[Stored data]
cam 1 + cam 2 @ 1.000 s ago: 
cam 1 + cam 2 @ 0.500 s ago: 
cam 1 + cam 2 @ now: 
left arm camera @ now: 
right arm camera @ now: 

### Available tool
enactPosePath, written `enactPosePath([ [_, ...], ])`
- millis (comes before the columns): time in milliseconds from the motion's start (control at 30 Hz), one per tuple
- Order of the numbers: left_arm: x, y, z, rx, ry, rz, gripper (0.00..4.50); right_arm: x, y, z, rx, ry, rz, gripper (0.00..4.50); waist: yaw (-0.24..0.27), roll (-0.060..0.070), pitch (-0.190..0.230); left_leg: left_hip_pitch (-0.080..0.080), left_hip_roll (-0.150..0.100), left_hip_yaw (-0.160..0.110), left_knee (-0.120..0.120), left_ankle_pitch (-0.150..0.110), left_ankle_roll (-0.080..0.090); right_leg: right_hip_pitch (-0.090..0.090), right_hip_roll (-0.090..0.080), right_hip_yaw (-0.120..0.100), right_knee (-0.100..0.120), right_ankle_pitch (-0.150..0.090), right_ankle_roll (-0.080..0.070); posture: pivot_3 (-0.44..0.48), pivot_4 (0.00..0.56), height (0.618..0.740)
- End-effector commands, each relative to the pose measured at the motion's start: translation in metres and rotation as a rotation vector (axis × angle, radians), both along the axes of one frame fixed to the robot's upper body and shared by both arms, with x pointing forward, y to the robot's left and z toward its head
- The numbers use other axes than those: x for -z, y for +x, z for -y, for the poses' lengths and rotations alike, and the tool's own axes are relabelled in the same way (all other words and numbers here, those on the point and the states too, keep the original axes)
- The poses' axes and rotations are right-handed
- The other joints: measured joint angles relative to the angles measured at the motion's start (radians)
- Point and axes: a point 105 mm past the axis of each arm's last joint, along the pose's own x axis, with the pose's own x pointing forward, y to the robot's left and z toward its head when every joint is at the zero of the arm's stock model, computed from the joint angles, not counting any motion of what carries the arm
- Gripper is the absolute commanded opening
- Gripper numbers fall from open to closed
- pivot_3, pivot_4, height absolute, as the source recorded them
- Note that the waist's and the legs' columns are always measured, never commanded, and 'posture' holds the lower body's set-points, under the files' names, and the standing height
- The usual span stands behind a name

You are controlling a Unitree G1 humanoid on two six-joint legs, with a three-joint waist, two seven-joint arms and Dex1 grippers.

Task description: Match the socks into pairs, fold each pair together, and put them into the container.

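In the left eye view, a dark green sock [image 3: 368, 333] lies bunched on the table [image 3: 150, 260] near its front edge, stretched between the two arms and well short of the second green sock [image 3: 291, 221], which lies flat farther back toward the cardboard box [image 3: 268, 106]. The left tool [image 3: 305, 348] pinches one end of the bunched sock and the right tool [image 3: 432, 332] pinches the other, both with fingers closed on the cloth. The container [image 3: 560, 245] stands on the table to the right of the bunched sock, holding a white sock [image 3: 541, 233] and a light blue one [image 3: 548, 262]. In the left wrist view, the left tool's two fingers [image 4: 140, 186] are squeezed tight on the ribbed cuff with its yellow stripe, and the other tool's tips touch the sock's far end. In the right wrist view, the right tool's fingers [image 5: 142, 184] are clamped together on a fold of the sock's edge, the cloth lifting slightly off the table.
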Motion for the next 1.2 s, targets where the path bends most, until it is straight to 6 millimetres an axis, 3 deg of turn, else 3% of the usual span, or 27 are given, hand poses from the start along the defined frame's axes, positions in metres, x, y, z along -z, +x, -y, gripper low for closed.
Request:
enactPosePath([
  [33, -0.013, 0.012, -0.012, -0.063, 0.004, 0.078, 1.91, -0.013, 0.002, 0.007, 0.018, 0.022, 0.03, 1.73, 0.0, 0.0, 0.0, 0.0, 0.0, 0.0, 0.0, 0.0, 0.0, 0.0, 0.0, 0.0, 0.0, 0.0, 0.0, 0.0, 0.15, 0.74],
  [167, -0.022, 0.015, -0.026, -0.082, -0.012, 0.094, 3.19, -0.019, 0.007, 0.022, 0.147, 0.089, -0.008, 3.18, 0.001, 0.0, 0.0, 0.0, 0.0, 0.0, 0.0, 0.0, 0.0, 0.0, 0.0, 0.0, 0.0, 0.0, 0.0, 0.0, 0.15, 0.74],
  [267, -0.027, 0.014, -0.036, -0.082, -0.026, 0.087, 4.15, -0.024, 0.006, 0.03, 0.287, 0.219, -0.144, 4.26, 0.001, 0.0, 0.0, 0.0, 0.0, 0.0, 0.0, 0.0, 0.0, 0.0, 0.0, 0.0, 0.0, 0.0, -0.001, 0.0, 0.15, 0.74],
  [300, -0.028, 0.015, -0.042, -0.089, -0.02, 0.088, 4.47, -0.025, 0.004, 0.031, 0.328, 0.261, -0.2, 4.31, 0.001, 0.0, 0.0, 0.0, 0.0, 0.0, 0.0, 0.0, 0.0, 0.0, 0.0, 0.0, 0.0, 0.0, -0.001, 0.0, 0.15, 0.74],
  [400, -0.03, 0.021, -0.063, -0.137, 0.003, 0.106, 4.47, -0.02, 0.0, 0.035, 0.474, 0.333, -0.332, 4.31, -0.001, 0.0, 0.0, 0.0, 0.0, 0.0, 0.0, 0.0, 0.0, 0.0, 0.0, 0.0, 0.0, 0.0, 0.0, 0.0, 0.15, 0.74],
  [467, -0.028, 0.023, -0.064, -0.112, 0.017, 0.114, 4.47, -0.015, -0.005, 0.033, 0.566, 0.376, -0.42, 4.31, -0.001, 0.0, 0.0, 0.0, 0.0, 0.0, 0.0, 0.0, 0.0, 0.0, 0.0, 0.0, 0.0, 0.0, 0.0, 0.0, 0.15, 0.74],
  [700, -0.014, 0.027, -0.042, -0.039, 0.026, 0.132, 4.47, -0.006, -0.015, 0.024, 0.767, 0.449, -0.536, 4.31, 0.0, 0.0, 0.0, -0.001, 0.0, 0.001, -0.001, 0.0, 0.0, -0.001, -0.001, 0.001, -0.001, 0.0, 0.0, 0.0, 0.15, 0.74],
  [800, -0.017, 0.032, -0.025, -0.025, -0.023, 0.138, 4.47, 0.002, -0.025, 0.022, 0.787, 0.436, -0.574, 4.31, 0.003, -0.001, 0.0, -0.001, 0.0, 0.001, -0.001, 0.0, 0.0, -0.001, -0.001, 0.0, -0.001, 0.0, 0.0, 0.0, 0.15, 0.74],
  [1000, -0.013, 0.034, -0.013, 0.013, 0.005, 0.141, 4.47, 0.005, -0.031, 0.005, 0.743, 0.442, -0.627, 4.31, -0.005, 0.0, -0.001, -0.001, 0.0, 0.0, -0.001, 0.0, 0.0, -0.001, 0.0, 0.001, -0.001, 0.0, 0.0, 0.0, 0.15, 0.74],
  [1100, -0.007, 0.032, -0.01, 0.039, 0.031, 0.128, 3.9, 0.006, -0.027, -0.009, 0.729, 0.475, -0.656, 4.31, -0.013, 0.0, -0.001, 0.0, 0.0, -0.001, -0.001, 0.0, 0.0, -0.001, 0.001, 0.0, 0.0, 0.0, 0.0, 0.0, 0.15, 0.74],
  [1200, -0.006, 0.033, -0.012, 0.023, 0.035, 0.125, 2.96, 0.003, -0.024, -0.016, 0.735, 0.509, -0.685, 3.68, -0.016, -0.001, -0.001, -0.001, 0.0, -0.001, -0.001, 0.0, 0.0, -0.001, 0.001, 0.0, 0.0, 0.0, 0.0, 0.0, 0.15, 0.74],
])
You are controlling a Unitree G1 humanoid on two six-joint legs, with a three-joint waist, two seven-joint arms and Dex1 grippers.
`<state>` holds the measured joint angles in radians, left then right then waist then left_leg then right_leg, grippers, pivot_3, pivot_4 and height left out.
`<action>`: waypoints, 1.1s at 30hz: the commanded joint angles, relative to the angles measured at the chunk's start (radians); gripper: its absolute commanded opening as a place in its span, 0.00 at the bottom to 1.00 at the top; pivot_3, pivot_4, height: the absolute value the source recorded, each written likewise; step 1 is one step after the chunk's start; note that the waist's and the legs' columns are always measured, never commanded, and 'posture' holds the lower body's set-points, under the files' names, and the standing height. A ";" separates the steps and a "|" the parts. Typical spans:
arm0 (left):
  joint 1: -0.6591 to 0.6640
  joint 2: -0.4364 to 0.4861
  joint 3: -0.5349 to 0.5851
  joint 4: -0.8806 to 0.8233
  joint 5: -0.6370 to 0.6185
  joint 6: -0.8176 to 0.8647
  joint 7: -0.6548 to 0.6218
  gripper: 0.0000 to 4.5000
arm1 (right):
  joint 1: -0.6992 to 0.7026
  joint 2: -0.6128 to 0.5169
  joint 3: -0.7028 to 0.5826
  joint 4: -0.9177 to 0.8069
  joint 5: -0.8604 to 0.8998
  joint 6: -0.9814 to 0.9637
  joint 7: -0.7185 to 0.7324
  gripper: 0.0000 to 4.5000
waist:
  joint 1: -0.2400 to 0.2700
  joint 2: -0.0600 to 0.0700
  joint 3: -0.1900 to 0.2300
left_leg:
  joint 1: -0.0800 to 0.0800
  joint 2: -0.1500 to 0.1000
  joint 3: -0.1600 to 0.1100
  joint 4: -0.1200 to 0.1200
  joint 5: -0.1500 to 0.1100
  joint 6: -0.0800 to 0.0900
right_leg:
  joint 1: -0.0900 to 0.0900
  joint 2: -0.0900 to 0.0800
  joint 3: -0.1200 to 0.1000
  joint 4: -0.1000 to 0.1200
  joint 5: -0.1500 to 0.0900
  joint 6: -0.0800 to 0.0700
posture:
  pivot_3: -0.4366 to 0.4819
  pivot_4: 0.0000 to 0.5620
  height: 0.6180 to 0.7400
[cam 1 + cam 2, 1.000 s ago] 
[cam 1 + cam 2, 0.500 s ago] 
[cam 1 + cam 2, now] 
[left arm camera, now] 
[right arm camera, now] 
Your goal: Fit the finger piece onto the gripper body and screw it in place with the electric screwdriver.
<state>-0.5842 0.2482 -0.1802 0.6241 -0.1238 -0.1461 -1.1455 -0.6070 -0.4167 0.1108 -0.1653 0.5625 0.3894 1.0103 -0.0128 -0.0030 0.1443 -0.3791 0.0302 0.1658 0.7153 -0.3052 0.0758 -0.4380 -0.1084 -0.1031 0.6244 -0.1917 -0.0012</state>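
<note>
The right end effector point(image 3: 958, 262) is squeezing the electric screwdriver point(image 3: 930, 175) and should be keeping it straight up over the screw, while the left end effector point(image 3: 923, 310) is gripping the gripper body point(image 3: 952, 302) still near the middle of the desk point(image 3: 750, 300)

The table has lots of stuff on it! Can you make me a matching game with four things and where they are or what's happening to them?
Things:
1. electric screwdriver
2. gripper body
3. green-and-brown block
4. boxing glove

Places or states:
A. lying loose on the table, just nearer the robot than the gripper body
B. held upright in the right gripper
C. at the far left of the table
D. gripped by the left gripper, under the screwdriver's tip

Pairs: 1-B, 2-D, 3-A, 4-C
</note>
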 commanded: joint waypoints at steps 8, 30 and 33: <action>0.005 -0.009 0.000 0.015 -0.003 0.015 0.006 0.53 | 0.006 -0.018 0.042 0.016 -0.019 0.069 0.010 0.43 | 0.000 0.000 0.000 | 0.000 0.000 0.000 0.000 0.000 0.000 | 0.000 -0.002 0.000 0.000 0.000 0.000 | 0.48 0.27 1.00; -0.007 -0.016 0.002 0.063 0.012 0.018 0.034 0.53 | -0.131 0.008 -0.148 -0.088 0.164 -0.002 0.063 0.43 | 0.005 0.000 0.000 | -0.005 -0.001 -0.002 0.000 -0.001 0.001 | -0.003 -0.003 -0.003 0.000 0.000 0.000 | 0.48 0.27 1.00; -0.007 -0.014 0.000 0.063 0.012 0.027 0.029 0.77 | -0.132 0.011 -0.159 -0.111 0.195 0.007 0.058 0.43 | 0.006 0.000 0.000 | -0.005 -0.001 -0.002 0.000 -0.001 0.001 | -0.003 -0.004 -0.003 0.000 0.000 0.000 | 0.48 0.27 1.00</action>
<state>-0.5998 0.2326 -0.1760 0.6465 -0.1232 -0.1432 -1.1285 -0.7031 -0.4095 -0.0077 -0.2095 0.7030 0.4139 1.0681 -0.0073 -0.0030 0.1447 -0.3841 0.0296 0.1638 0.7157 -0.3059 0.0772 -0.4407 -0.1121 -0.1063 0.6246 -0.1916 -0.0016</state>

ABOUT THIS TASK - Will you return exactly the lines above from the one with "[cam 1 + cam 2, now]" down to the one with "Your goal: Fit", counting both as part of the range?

TASK SOLUTION -
[cam 1 + cam 2, now] 
[left arm camera, now] 
[right arm camera, now] 
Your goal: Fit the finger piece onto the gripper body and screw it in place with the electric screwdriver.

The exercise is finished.